Another ridiculous issue dream researchers must face begins with the question “what is a dream?” A seemingly simple question. It would be wonderful if we could all agree on that one, but the fact is, we can’t.
Dreaming is a culturally relative term. That is to say, not everyone in the world divides their experiences of reality into “waking” and “sleeping” in the same way. For Europeans and Euro-Americans, “dreaming” occurs while we are sleeping, with our eyes closed and the curtains drawn. Aristotle laid that track down two thousand years ago.
In the 1950s, psychologists got excited about the discovery of REM sleep, linking the Rapid Eye Movements and associated brain activity to the experience of dreaming. Alas, even this correlation has been recently disproved, as lab subjects have been found to report dream-like narratives in other states of sleep as well.
Simply put, there’s more than one way to dream.

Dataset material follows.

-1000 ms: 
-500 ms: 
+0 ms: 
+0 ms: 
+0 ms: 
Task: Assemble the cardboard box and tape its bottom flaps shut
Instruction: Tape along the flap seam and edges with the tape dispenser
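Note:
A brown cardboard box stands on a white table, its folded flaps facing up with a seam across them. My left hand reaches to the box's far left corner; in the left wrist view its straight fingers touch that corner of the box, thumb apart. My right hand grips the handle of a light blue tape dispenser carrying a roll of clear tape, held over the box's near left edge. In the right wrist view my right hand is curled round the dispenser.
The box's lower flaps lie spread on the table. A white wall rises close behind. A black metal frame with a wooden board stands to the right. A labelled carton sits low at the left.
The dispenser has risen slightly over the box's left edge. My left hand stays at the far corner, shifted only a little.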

For example, the Lakota people of the midwest plains lump night-time visions in the same catagory as their waking visions. For the Lakota, waking visions are not a sign of mental illness. In fact, many hope for some fruitful experience of inha”bla at important times in their lives.
So what is a dream anyways? Rather than getting caught up in the web of definitions – which tend to chop a phenomenon up into pieces – let’s zoom back and consider the universal expression of dreams.
We can consider dreaming to be an experience of imagination that occurs in a number of states of consciousness: not only the sleep states of REM, non-REM, and the threshold states of hypnagogia, but also as waking dreams, near-death experience and shamanic reverie.
In all of these experiences, information of the external world is dampened as we “withdraw” into a private realm which seems – as it occurs – to be just as real to our senses as the physical world.
Of course, after we remember our dreams we still have to translate them to others. This opens up a whole “nother can of worms regarding the dream as it morphs from a private encounter to a public display.